> **TASK DIRECTIONS**
Wherever the line with "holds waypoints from" sits in the listing below, transcribe from it up to and including the line with "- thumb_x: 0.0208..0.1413", exactly, and leave the remaining lines out.

#### LISTED ENTRIES

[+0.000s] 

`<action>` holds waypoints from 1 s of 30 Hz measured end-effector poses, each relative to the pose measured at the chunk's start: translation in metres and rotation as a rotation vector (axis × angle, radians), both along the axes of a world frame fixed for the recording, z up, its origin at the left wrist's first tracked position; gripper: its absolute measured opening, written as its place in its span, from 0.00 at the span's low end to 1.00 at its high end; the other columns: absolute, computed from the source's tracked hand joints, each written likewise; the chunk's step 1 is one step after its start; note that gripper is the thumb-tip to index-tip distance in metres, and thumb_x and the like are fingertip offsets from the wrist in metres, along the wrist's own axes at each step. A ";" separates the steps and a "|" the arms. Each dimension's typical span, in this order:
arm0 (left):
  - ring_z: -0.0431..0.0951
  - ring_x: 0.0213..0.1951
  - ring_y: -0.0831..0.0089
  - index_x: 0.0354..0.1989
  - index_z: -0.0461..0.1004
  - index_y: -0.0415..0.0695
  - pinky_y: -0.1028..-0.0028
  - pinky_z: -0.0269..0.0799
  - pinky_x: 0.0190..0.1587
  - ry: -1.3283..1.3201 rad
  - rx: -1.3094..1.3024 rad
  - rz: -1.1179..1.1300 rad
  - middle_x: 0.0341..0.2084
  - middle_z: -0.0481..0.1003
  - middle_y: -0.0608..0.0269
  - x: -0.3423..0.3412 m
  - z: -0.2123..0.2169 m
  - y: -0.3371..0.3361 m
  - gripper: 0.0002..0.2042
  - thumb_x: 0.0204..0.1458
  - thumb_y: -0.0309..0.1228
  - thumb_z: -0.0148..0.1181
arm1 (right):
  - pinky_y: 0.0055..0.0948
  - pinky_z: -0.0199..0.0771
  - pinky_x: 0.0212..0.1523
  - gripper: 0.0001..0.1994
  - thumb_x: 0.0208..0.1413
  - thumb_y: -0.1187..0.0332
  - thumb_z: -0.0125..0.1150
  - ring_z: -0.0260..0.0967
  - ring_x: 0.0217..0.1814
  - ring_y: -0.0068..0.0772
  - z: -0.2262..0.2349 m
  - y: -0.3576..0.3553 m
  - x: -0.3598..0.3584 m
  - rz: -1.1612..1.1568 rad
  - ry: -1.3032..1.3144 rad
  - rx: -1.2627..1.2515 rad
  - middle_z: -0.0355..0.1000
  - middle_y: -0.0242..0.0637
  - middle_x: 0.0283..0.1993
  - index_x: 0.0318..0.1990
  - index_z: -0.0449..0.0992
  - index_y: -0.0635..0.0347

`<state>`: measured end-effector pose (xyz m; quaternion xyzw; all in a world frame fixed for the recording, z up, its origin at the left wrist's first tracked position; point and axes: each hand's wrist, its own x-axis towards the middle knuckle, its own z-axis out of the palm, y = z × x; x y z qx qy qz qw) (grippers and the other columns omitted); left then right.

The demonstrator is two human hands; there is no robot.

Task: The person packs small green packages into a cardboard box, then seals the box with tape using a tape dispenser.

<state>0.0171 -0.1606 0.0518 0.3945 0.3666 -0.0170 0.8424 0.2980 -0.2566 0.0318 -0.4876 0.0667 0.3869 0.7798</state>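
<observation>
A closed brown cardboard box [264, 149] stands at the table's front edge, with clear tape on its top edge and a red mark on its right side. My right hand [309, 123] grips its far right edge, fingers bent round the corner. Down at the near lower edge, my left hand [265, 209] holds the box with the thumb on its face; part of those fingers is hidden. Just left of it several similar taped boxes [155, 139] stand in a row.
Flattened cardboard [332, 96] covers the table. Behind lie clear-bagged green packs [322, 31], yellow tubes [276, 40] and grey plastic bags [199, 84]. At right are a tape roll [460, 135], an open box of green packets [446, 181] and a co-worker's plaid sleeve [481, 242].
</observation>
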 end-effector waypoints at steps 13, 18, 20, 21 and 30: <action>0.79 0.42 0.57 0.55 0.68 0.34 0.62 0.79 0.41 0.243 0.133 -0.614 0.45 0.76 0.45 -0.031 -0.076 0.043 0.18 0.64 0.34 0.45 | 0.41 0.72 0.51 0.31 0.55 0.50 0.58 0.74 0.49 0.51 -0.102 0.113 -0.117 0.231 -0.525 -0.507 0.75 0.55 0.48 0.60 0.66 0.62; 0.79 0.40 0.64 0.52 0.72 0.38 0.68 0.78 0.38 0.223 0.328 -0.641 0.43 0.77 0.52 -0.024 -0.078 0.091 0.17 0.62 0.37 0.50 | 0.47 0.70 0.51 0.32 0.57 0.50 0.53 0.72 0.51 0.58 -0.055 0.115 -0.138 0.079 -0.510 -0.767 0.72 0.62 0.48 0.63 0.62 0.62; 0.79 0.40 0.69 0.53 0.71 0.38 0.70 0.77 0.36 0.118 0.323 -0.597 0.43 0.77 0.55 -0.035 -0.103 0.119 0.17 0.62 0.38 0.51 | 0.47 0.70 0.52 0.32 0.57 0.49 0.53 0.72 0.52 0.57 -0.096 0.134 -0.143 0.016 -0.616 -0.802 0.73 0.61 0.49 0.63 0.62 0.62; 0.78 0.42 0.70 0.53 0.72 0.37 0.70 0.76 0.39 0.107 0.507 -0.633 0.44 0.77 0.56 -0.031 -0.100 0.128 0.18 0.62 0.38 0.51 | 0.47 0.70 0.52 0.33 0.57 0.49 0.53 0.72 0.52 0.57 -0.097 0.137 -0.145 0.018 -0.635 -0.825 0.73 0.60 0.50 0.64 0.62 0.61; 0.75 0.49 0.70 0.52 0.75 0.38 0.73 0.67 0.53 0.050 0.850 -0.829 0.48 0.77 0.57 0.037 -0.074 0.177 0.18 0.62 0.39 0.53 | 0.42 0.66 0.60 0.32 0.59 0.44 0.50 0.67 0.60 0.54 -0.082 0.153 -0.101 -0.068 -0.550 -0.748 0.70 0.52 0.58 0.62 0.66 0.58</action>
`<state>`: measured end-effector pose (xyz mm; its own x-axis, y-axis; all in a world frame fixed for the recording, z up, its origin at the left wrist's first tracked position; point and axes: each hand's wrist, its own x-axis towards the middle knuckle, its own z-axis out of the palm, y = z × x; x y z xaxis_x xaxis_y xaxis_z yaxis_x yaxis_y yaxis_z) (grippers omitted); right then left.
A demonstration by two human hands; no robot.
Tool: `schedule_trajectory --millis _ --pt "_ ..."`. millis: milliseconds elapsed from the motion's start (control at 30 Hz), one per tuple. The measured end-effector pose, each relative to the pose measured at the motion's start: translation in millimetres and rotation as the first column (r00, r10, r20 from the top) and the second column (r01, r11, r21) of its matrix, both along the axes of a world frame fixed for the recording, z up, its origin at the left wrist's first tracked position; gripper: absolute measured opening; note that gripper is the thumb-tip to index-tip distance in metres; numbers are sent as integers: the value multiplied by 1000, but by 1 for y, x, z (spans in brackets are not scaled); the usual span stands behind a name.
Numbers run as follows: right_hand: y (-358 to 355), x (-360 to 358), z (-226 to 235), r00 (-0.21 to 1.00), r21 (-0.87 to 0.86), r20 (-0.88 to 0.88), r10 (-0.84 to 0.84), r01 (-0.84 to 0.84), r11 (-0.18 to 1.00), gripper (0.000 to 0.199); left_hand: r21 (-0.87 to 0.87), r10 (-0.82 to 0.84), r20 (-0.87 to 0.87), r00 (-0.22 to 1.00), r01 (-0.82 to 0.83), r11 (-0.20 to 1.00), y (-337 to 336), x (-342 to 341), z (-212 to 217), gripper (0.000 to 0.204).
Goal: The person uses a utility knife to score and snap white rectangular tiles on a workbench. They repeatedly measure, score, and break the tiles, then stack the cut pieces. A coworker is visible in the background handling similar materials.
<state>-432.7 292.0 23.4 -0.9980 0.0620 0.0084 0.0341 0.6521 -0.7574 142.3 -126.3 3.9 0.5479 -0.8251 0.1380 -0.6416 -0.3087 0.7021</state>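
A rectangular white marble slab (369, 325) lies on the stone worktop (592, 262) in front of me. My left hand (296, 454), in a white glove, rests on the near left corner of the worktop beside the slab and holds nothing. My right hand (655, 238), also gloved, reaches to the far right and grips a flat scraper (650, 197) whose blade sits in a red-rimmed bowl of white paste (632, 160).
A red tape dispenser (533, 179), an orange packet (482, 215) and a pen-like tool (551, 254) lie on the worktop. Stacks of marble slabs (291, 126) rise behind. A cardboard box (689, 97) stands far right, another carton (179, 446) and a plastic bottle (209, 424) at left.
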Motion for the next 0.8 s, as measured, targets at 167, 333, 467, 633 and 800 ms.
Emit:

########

> **OUTPUT FOR THIS EXERCISE**
`<action>` holds waypoints from 1 s of 30 Hz measured end-effector poses, each relative to the pose measured at the chunk's start: translation in metres and rotation as a rotation vector (axis × angle, radians), both along the axes of a world frame fixed for the recording, z up, its origin at the left wrist's first tracked position; gripper: its absolute measured opening, written as its place in its span, from 0.00 at the span's low end to 1.00 at its high end; the other columns: absolute, computed from the source's tracked hand joints, each written likewise; the chunk's step 1 is one step after its start; note that gripper is the thumb-tip to index-tip distance in metres, and thumb_x and the like are fingertip offsets from the wrist in metres, along the wrist's own axes at each step. A ";" separates the steps and a "|" the arms. Each dimension's typical span, in this order:
arm0 (left):
  - ring_z: -0.0431..0.0951
  - ring_x: 0.0213..0.1951
  - ring_y: -0.0831..0.0089
  - index_x: 0.0354..0.1989
  - index_z: -0.0461..0.1004
  - index_y: -0.0415..0.0695
  - pinky_y: -0.1028..-0.0028
  - pinky_z: -0.0269..0.0799
  - pinky_x: 0.0190..0.1587
  - ry: -1.3283..1.3201 rad
  - rx: -1.3094..1.3024 rad
  - rz: -1.1179..1.1300 rad
  - middle_x: 0.0341..0.2084
  - middle_z: -0.0481..0.1003
  - middle_y: -0.0608..0.0269
  - x: -0.3423..0.3412 m
  - z: -0.2123..0.2169 m
  - y: -0.3371..0.3361 m
  - gripper: 0.0002..0.2042
  - thumb_x: 0.0204..0.1458
  - thumb_y: -0.0309..0.1228
  - thumb_z: -0.0148..0.1181
arm1 (right):
  - pinky_y: 0.0055..0.0948
  - pinky_z: -0.0199..0.0771
  - pinky_x: 0.0212..0.1523
  - gripper: 0.0001..0.1994
  - thumb_x: 0.0208..0.1413

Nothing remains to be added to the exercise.